Ive FINALLY recieved my new monitor.... first impressions.... WOW
second impression: strange white/dust at the bottom of the screen, easily wiped off but ive no idea what it was (right along the inner edge) worried me a bit when it wouldnt turn on... in my excitement i had forgotten to turn the plug on ^_^
build quality seems good, image quality im yet to get much of a proper impression of as i have literally only had it on about 2-3 minutes
I sold my PC recently and im running this through a laptop.... my decisions have completely reversed now as im going to sell ANYTHING i can get a bit of money for and sort myself out with a whole new PC (got an Asus P5Q arriving tomorow, already got 4GB Geil ram and a Lianli case, got an E2180 as a temp CPU, then it'll be time to go all out on one of the new GPUs next month )

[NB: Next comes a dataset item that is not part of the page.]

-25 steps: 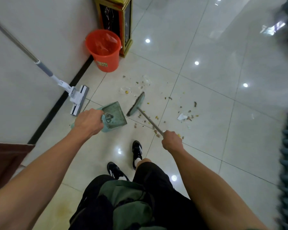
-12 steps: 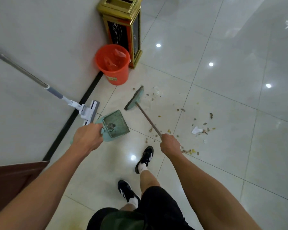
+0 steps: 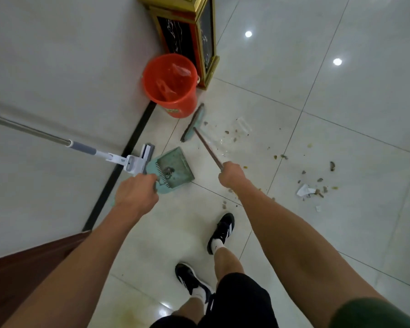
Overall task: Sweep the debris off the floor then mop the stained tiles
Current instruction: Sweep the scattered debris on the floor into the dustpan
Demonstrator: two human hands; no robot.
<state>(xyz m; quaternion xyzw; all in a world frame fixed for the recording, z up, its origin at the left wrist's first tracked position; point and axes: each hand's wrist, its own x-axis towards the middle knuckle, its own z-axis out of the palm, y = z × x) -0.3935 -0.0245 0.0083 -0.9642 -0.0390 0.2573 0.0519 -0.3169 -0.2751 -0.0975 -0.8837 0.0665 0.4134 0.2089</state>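
Left hand (image 3: 137,197) fingers gripping dustpan (image 3: 173,169), right hand (image 3: 231,174) fingers clenching broom (image 3: 194,123) handle. Debris (image 3: 315,185) lying right of dustpan, well apart. Best dragging bristles low toward dustpan lip.

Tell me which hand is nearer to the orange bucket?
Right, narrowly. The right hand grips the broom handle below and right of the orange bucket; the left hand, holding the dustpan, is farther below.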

EDIT: does anyone have a link to those programs that you can use to test for dead pixels? (the ones that fill your screen completely with each colour as you flick though)
EDIT AGAIN: never mind, 30 seconds of google sorted me out there, pretty chuffed with the outcome... only one dead pixel right at the very bottom of the screen which stays what i think is white when on a black screen, impossible to notice though as its so damn small impossible to notice on anything other than games/films either seeing as the taskbars grey lol
EDIT AGAIN AGAIN: this is freaking awesome!! just setup the contrast/brightness/digital vibrance to nice setting and **** me it looks so much nicer (note: i have been using a laptop for the past 2 weeks and before that i used quite a cheapo 19" screen)
Last edited by mrbios; 16-06-2008 at 06:26 PM.
If you want to get more accurate colours, you could invest in a monitor calibrator.
My tip is to buy a basic Huey and calibrate your monitor (I suggest using http://www.argyllcms.com/ as it is a MUCH more rigorous profiling application than the bundled software with the entry-level calibrators - I think the Spyder 2 calibrator also works with it). It is command line, but the documentation takes you step-by-step and you can customise just how in-depth you want to go.